The Ukrainian government’s top priority is to root out extremism throughout the country, but Ukrainian nationalists are going to great lengths to make their voices heard, even through the deliberate desecration of a WWII memorial.

­Recently, activists of a Ukrainian Radical Nationalist Party cooked eggs and bacon on the eternal flame in Kiev’s memorial park, a monument to the Red Army soldiers who died liberating the country from the Nazis.

Rada deputy Vadim Kolesnichenko sees little surprise as to why this happens in modern day Ukraine.
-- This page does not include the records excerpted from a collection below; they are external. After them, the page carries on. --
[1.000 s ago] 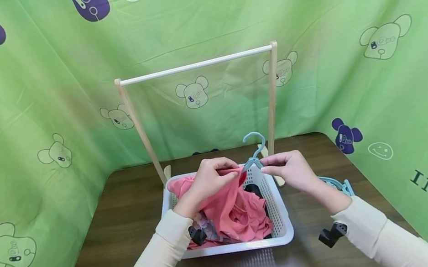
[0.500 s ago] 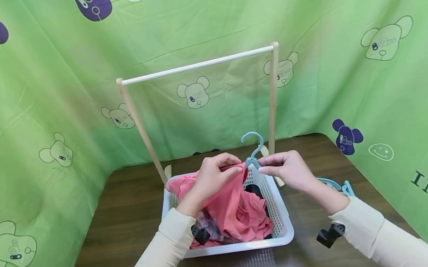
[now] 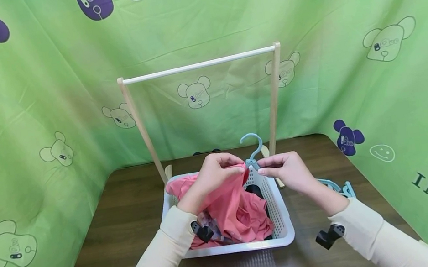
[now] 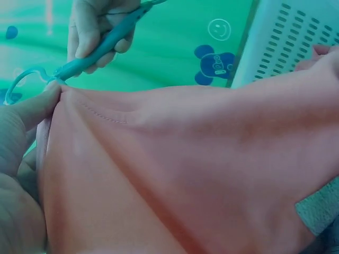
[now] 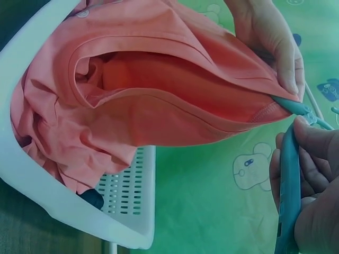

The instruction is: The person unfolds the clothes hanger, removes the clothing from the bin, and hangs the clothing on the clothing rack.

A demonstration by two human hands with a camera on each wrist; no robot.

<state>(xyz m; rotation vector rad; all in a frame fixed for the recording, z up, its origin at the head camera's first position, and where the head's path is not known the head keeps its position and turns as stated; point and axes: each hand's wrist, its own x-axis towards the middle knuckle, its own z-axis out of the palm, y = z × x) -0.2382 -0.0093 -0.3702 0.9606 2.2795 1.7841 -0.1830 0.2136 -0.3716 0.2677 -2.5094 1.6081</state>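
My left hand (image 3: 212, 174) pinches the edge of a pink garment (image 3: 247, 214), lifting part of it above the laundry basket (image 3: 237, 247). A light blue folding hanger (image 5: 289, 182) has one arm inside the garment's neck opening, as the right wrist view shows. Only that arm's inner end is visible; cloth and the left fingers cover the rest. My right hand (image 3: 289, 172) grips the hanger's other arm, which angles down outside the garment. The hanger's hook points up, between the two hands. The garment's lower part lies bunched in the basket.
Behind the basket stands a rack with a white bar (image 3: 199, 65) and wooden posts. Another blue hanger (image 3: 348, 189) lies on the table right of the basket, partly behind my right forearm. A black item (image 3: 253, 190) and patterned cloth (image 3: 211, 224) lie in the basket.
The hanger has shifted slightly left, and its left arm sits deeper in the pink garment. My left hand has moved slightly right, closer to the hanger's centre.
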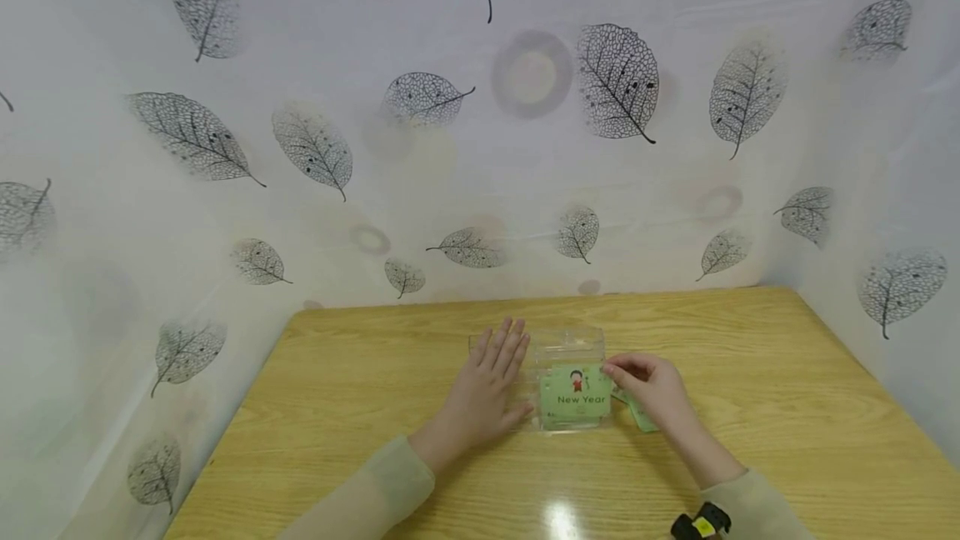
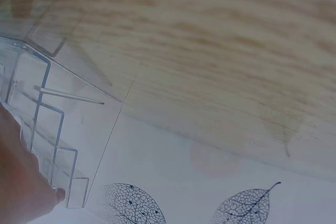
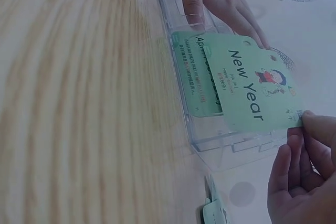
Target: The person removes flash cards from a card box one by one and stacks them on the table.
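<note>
Nearest me, a black band (image 1: 701, 522) with a yellow patch is circling my right wrist. On the tabletop (image 1: 337, 407), a few loose green cards (image 1: 642, 418) are lying just right of the clear holder (image 1: 570, 338), partly under my right hand (image 1: 651, 390). That hand is pinching the right edge of the New Year card (image 1: 576, 407) between thumb and fingertips. The card is overlapping the April card (image 3: 197, 77) at the holder; I cannot tell whether its lower edge is sitting in a slot. Farther left, my left hand (image 1: 483, 390) is spreading flat, fingers straight, against the holder's left part, gripping nothing. Beyond, a leaf-printed curtain (image 1: 480, 165) is hanging.

As I am judging it, the loose cards are risking a nudge, my right hand being so close above them. The New Year card is risking a bend or a missed slot, since I am holding only one edge. The April card could be catching against it, and the light-looking holder could be sliding if my left hand is pressing unevenly.

"April Fool" is showing, partly covered; "New Year" is reading clearly beside a red-clothed cartoon figure. The smaller lines are blurring.
</note>
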### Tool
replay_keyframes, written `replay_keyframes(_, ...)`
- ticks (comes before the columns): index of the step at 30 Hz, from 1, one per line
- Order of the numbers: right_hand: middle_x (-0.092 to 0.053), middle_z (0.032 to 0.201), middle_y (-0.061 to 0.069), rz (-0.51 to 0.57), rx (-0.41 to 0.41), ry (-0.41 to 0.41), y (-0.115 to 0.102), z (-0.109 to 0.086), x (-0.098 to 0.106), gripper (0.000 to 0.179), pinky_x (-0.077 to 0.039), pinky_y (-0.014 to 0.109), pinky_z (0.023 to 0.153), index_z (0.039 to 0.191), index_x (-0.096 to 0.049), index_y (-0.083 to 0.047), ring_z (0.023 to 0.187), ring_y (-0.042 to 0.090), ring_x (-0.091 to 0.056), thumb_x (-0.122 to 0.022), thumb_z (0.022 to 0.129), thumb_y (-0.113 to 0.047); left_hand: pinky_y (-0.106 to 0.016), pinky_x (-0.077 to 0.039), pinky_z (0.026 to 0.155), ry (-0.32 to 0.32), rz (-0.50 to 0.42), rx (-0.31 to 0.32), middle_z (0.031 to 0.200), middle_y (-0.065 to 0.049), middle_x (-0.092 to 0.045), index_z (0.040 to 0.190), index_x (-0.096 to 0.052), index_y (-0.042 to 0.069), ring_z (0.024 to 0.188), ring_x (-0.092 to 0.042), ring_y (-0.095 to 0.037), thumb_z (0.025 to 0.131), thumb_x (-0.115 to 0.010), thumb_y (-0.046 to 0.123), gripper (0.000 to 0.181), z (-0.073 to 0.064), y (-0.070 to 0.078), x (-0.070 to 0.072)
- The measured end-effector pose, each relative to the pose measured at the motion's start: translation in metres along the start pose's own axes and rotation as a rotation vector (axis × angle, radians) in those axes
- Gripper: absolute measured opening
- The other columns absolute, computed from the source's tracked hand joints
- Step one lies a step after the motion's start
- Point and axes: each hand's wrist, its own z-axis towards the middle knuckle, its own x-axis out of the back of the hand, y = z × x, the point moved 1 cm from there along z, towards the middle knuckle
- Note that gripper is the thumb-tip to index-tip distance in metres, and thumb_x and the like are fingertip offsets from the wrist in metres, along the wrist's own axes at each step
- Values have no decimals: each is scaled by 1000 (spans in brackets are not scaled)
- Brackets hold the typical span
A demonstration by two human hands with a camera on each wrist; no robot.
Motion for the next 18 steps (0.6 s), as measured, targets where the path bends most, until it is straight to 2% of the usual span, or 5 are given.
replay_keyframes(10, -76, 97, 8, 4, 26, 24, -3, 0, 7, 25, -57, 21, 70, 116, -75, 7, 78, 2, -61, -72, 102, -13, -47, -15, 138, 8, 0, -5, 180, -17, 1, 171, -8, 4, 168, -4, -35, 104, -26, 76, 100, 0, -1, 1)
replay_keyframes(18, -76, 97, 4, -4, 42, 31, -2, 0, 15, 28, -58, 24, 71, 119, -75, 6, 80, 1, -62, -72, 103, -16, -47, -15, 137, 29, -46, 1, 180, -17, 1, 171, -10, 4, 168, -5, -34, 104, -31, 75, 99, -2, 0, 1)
“The nation was brainwashed for the five years of Yushchenko’s rule,” believes Rada deputy Vadim Kolesnichenko. “Actions like this are trying to write-off the sacrifice this country made to be liberated from the Nazis. And they are a result of pro-fascist propaganda like the rehabilitation of Nazi collaborators like Shukhevich and Bandera.”

The two nationalist army leaders, Stepan Bandera and Roman Shukhevich, were made heroes of Ukraine by former president Yushchenko. Their groups are seen by many as Nazi collaborators: first they fought the German invasion, then turned against the Soviet troops – at times using gruesome tactics against civilians. The former president’s decision split Ukraine open, ideologically. Now, with Viktor Yanukovich in office, the authorities proved in court that Bandera had no right to bear the heroic accolade and stripped Nazi collaborators of the Hero of Ukraine award given to them by the previous administration.

“The law says that only a citizen of Ukraine can become a hero. And Bandera wasn’t a Ukrainian citizen. But the law doesn’t matter to some people here. They believe the real Ukraine is in the West of the country, and they don’t want to find any compromise,”
reveals political analyst Mikhail Pogrebinskiy.

The court’s decision caused massive public outcry in the West of Ukraine, a nationalist hotbed. From renaming the streets after Bandera to raising funds for new monuments – people in that part of the country stress that their loyalty to Bandera will stand firm.

“Bandera was, is and will be our hero. This is what we believe in and no court decision will ever change that,” proclaims Lvov city council deputy Andrey Kholyavka.

But at some point words turned into actions. Nationalist wings organized a series of extremist attacks: this summer, during the Russian Patriarch’s visit to Ukraine, they bombed a church, and have also vandalized Soviet-era monuments. The country is left to wonder what reaction would follow should another controversial World War II Ukrainian be deprived of his hero status.

On February 16, a Kiev court will decide whether Roman Shukhevich will also be stripped of his medal. And while experts say that he is most likely to follow Bandera’s footsteps, they think that no matter the decision, Ukraine will remain divided in its perception of the past.